%%

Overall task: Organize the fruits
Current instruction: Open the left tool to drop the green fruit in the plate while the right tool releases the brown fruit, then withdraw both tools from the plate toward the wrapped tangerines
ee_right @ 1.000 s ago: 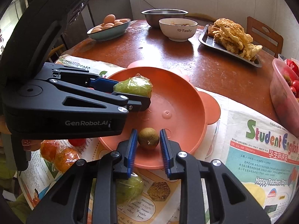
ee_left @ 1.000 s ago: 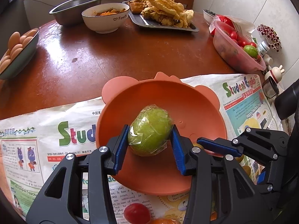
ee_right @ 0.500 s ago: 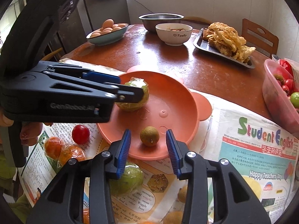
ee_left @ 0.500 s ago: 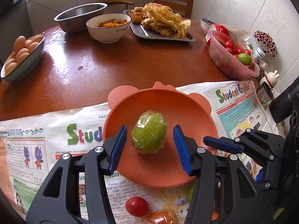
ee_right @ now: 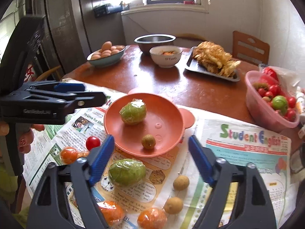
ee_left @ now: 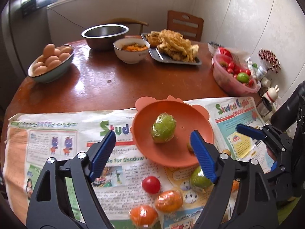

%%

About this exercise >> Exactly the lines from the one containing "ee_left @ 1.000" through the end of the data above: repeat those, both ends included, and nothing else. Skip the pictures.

Response area >>
ee_left @ 1.000 s ago: 
ee_right @ 0.500 s ago: 
ee_left @ 0.500 s ago: 
ee_right @ now: 
ee_left @ now: 

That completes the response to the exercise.